GeertJohan/go.rice

virtualfile.read can lead to infinite loops

nkovacs opened this issue · 8 comments

I'm using rice with https://github.com/mattes/migrate. It has a pretty complicated combination of buffered readers, pipes and bytes.Buffer, and I am getting an infinite loop, consuming all memory.

The problem is with the implementation of virtualfile.read. If the buffer is larger than the remaining contents of the file, you return the remaining bytes and an io.EOF. It looks like some reader wasn't prepared for that, and expects more content if it gets some bytes. Because you reset vf.offset to zero, the next read will again read some bytes, and this ended up being an infinite loop that consumes all available memory: https://github.com/GeertJohan/go.rice/blob/master/virtual.go#L86

While investigating this, I found a related problem. This will output the file contents twice:

package main

import (
	"bufio"
	"fmt"
	"io/ioutil"

	rice "github.com/GeertJohan/go.rice"
)

var DefaultBufferSize = uint(100000)

func main() {
	box, err := rice.FindBox("example-files")
	if err != nil {
		panic(err)
	}
	f, err := box.Open("test.txt")
	if err != nil {
		panic(err)
	}
	defer f.Close()

	b := bufio.NewReaderSize(f, int(DefaultBufferSize))
	b.Peek(int(DefaultBufferSize))

	bs, err := ioutil.ReadAll(b)
	if err != nil {
		panic(err)
	}
	fmt.Printf("%s", bs)
}

test.txt is:

this is a test

virtualDir.readdir is also wrong.

If n is <= 0, os.Readdir returns all the remaining files and never returns an io.EOF. rice's virtualDir.readdir always returns all files (ignoring the offset, and even resetting the offset), and returns an io.EOF.
if n > 0, os.Readdir only returns an io.EOF if there are no remaining files (so it doesn't return io.EOF if it reached the end of the directory, but there were files, see https://golang.org/src/os/dir_unix.go#L37), and it doesn't reset.

Can you bit more specific how you triggered these conditions?

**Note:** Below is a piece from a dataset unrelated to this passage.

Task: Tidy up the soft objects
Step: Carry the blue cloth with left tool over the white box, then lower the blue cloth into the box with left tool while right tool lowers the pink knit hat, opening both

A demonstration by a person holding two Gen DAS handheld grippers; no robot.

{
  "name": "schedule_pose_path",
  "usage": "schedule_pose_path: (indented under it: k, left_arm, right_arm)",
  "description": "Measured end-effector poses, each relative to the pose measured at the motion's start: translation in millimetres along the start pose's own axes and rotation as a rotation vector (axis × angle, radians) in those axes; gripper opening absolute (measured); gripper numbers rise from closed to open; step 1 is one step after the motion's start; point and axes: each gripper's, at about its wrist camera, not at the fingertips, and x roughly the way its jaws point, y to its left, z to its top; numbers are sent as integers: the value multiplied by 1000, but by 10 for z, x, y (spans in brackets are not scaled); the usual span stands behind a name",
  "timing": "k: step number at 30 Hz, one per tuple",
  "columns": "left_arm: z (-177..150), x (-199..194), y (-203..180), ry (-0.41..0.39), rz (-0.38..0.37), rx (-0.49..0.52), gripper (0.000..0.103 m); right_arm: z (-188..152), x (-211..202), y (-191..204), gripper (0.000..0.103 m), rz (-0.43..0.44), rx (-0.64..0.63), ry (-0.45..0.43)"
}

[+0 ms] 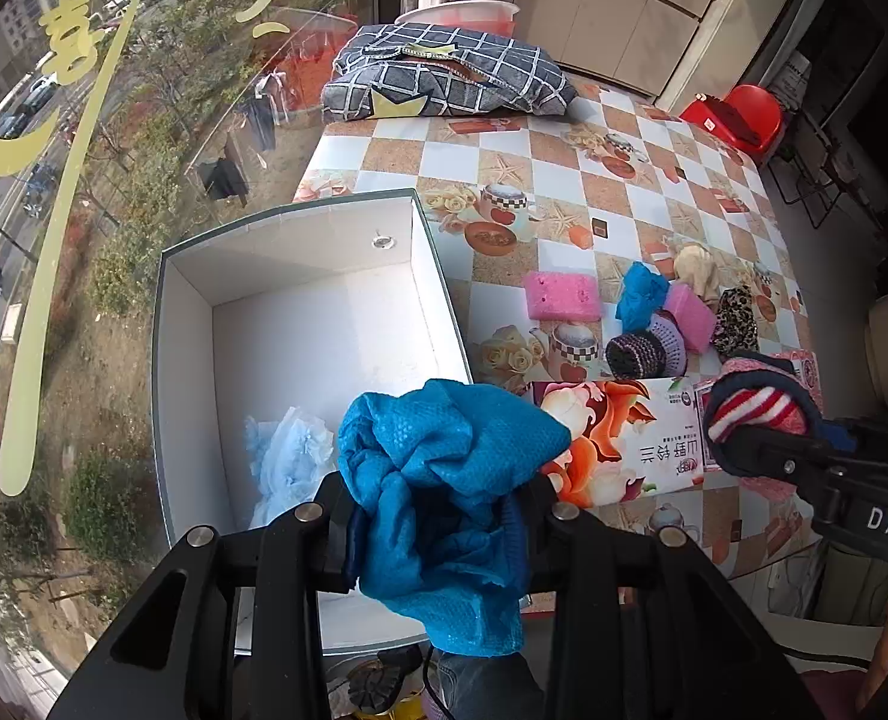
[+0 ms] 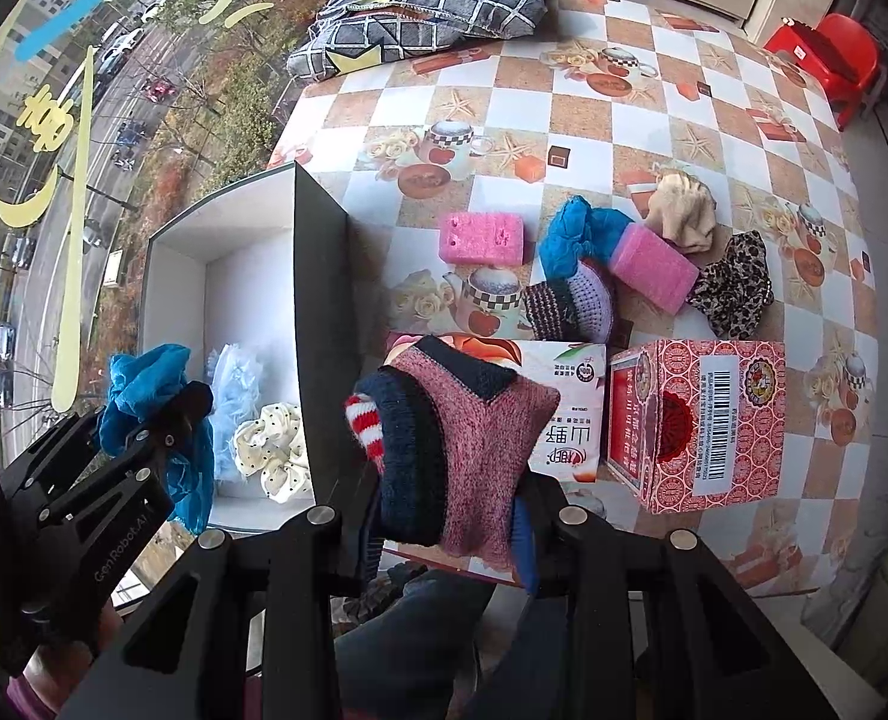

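"DAS" stands on the right gripper (image 1: 738,444), "GenRobot.AI" on the left gripper (image 2: 162,420).

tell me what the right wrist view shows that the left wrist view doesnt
Only the right wrist view shows the cream polka-dot scrunchie lying in the white box and the barcode side of the red patterned box. Only the left wrist view shows the metal eyelet in the box's far wall. Both show the left gripper shut on the blue cloth, the right gripper shut on the pink knit sock, the pale blue fabric in the box, and the pink sponge on the table.
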Motion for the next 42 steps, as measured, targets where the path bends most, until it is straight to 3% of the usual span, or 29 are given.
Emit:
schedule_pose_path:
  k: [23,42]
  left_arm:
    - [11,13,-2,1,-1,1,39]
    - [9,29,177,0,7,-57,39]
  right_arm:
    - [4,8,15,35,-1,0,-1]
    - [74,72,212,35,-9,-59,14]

I cannot reproduce any of them. :(

The reader (in mattes/migrate) wasn't implemented in the most robust way, and if it receives some bytes, it tries to read again, it doesn't check for the io.EOF error. The correct behavior from rice would be to return zero bytes and an io.EOF again on the subsequent read. Instead it resets the offset to zero and starts returning the file from the start again, leading to an infinite loop.

You can reproduce it by writing a for loop that reads until io.EOF, then doing another read. That last read should return 0 bytes and io.EOF. Instead it returns the start of the file again.

I've fixed these bugs in my fork: nkovacs@341d7a8, nkovacs@96d5b2a

I would be happy to merge those fixes upstream!

@nkovacs Do you want create a PR for those? Or shall I just pull them in manually?
Also, I've sent you a mail, hope it didn't end up in spam ;)

This virtualfile.Read issue looks very similar to the one we faced too, I've also submitted a PR with a fix here #159.

Heh, after digging in deep to debug an infinite loop in arduino-builder, I found the problem is in the rice read function, find this bug report and see that @cmaglie has already done (probably) exactly the same... But with a fix, just tested it and it works perfectly :-D

I faced the exact issue. Because go-migrate is so complicated, I initially thought it was some edge case on their side. But after spending many hours reading the related logic, I managed to reduce the reproducible code to contain only go.rice. Then I found this issue...

I tried just using Peek and ReadAll like @nkovacs did, but I'm not able to reproduce this issue as well. However it's very easy to reproduce using an io.Pipe (just like how go-migrate does), @GeertJohan you can use this repository to test out.